◆ What you have to do: From the line below that contains "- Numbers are" to the line that contains "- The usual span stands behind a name", repeat every line exactly, both ends included, and nothing else.
___ Records for processing ___
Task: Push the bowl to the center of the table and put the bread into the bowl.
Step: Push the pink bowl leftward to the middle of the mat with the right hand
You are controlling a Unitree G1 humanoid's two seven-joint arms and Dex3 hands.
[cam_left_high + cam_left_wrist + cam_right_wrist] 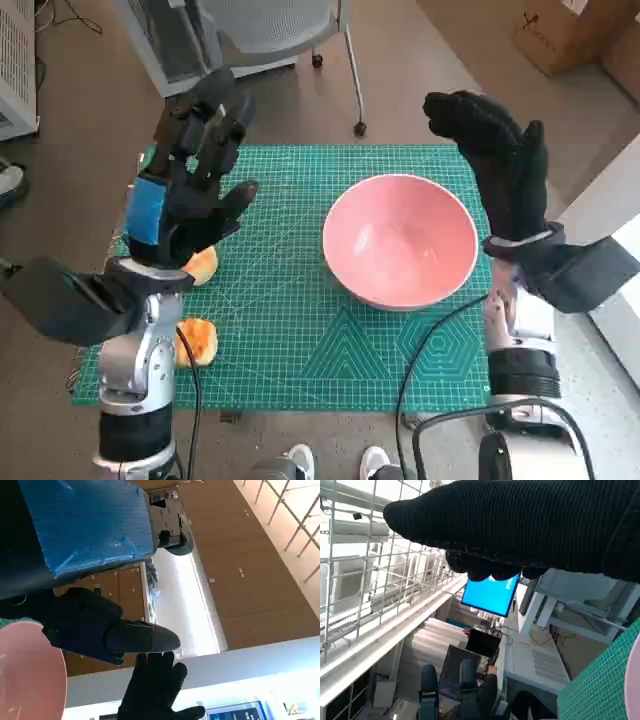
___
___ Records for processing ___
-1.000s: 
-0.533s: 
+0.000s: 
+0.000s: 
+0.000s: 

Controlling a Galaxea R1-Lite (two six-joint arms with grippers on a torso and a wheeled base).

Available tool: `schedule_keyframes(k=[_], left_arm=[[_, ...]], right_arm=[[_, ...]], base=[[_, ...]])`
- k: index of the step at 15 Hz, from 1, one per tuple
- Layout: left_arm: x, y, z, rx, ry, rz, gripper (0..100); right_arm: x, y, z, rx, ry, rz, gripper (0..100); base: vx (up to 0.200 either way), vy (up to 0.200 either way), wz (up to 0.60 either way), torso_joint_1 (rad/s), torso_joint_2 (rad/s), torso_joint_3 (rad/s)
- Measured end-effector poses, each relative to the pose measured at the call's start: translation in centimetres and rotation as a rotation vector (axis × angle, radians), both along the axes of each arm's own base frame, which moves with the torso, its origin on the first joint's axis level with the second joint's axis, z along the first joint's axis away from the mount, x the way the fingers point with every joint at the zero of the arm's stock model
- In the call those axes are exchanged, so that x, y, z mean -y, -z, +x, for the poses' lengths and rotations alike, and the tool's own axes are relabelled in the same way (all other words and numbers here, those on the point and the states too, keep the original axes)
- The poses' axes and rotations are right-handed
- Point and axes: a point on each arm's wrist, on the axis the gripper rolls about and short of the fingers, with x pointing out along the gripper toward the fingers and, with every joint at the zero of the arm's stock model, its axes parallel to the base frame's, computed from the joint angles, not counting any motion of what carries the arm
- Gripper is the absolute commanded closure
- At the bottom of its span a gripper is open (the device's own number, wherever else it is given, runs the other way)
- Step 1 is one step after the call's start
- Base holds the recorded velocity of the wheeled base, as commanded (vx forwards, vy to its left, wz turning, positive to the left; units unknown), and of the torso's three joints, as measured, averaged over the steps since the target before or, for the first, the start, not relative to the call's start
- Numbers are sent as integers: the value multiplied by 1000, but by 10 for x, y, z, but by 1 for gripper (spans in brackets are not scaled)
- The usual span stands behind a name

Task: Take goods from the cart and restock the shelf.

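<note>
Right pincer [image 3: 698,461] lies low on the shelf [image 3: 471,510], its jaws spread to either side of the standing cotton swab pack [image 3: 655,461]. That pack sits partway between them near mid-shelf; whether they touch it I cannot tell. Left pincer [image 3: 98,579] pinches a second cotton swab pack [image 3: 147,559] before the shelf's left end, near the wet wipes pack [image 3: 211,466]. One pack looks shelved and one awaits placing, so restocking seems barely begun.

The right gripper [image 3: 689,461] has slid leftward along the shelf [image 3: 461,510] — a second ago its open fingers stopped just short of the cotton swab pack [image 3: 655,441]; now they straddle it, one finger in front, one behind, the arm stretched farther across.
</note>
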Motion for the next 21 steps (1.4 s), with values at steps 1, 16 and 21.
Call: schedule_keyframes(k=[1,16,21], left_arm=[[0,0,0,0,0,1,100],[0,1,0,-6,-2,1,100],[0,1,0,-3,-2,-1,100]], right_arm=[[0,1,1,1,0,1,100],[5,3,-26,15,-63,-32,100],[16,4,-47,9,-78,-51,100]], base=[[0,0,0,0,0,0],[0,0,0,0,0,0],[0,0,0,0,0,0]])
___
◆ Task answer:
- Numbers are sent as integers: the value multiplied by 1000, but by 10 for x, y, z, but by 1 for gripper (spans in brackets are not scaled)
- The usual span stands behind a name

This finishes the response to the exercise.